PROMPT: Write out all of the data exactly as it appears.
─── AVAILABLE DATA
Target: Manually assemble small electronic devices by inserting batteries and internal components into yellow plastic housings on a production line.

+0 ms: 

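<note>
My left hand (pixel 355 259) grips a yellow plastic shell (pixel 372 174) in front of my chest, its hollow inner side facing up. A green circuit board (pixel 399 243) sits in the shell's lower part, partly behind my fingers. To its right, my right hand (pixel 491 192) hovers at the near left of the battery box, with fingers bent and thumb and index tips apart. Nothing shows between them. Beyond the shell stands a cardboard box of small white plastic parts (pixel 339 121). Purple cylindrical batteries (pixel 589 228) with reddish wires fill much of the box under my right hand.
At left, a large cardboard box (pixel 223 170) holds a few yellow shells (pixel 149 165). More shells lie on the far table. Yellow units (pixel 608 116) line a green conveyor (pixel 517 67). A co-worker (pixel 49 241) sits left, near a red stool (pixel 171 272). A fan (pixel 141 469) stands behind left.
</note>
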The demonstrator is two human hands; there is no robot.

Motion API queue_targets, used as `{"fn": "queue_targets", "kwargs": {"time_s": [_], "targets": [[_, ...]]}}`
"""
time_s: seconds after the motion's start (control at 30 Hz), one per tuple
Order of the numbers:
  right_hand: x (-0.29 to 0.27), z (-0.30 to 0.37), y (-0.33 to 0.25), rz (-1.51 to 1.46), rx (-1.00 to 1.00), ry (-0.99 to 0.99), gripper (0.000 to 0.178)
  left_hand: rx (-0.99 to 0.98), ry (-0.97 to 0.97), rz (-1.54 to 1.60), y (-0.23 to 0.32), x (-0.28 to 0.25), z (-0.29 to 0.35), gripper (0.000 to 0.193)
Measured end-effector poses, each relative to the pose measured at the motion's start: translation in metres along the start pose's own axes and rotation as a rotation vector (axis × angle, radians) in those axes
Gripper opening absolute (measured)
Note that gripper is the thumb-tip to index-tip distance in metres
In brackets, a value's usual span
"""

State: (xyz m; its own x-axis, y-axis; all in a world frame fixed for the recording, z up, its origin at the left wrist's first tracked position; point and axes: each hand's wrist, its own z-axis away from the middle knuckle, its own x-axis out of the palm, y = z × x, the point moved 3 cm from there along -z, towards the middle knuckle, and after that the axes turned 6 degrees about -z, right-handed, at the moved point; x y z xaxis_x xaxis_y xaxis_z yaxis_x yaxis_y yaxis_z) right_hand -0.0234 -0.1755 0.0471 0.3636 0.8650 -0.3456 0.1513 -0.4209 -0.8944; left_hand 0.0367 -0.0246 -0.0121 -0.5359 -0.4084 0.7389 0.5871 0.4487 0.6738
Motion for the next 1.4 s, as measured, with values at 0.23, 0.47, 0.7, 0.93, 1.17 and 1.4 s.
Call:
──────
SOLUTION:
Target: Manually assemble small electronic devices by inserting batteries and internal components into yellow plastic housings on a production line.

+0 ms: 

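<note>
My left hand (pixel 355 259) grips a yellow plastic shell (pixel 372 174) in front of my chest, its hollow inner side facing up. A green circuit board (pixel 399 243) sits in the shell's lower part, partly behind my fingers. To its right, my right hand (pixel 491 192) hovers at the near left of the battery box, with fingers bent and thumb and index tips apart. Nothing shows between them. Beyond the shell stands a cardboard box of small white plastic parts (pixel 339 121). Purple cylindrical batteries (pixel 589 228) with reddish wires fill much of the box under my right hand.
At left, a large cardboard box (pixel 223 170) holds a few yellow shells (pixel 149 165). More shells lie on the far table. Yellow units (pixel 608 116) line a green conveyor (pixel 517 67). A co-worker (pixel 49 241) sits left, near a red stool (pixel 171 272). A fan (pixel 141 469) stands behind left.
</note>
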The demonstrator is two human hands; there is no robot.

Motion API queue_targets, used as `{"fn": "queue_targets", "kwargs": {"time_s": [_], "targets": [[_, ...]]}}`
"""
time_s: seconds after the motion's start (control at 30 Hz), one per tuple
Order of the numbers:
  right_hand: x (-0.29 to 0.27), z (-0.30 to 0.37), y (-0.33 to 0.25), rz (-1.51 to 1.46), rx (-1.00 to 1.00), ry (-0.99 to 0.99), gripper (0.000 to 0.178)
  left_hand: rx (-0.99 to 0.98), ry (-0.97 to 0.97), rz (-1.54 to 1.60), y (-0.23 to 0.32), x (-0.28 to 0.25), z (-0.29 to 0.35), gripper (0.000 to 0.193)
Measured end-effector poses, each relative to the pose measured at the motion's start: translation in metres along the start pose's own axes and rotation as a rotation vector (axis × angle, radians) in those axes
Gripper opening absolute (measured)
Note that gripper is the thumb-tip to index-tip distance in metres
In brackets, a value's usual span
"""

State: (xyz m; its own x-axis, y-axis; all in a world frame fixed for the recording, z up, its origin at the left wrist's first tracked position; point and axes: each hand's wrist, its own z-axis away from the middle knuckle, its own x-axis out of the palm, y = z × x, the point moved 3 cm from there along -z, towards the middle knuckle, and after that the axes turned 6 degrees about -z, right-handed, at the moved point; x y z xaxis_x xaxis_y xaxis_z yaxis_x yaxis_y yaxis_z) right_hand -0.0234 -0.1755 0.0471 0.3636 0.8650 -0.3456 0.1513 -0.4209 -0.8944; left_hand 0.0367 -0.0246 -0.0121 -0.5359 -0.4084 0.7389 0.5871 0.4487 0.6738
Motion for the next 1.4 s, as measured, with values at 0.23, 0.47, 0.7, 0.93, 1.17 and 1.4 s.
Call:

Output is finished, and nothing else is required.